List every line in this data where the string "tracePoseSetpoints" occurs.

______

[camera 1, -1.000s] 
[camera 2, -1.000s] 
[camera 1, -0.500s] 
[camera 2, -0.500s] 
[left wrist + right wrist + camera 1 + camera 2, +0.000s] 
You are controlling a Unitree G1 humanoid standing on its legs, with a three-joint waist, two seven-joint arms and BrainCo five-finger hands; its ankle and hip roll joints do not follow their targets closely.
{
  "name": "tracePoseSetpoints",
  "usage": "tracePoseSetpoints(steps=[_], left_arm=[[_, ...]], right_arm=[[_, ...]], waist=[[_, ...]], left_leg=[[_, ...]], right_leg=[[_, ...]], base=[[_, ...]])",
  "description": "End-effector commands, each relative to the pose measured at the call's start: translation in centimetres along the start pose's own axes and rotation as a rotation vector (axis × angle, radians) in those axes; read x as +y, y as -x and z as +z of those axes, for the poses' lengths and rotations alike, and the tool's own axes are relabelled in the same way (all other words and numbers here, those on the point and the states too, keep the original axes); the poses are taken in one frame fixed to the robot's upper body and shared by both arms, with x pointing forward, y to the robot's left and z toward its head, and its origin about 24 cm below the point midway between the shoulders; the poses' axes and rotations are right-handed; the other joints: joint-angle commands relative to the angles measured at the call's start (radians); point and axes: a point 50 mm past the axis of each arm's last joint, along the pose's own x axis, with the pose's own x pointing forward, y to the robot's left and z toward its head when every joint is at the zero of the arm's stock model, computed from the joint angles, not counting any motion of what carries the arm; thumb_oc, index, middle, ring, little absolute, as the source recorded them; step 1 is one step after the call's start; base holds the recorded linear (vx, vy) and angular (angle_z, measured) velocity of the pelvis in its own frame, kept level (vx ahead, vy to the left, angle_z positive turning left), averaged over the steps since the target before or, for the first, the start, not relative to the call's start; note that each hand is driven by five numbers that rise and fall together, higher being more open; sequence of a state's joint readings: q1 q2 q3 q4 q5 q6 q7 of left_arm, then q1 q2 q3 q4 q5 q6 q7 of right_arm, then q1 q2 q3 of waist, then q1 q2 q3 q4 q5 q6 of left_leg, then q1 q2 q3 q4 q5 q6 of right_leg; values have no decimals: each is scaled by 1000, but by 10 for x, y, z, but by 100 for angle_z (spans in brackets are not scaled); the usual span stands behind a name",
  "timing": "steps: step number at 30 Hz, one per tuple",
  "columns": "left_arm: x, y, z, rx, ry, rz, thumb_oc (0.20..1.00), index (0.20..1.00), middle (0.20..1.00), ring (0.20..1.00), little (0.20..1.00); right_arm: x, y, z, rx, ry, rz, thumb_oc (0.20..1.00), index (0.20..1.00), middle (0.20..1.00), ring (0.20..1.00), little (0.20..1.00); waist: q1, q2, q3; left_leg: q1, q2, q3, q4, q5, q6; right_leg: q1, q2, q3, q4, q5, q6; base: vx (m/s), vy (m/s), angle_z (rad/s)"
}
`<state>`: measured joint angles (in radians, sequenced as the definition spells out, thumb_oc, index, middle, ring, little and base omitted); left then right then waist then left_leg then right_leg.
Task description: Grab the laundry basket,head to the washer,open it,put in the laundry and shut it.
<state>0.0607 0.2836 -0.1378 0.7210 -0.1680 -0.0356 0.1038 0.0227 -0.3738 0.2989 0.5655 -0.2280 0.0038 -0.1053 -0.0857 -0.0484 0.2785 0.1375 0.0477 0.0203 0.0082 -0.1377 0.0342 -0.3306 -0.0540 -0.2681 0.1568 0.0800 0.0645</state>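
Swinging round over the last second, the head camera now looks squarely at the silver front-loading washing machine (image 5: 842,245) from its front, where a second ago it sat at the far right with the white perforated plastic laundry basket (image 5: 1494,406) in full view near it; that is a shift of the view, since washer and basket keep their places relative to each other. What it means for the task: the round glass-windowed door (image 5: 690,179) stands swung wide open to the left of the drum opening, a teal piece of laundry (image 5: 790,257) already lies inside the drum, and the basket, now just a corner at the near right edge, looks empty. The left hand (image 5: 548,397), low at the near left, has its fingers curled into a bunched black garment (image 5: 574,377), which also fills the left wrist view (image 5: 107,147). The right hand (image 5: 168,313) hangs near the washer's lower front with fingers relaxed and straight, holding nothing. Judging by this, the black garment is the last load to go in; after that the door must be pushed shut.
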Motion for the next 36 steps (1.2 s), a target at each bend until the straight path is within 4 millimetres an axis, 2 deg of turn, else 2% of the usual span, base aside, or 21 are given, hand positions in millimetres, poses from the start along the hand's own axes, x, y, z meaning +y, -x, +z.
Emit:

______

Result>
  "name": "tracePoseSetpoints",
  "usage": "tracePoseSetpoints(steps=[_], left_arm=[[_, ...]], right_arm=[[_, ...]], waist=[[_, ...]], left_leg=[[_, ...]], right_leg=[[_, ...]], base=[[_, ...]])",

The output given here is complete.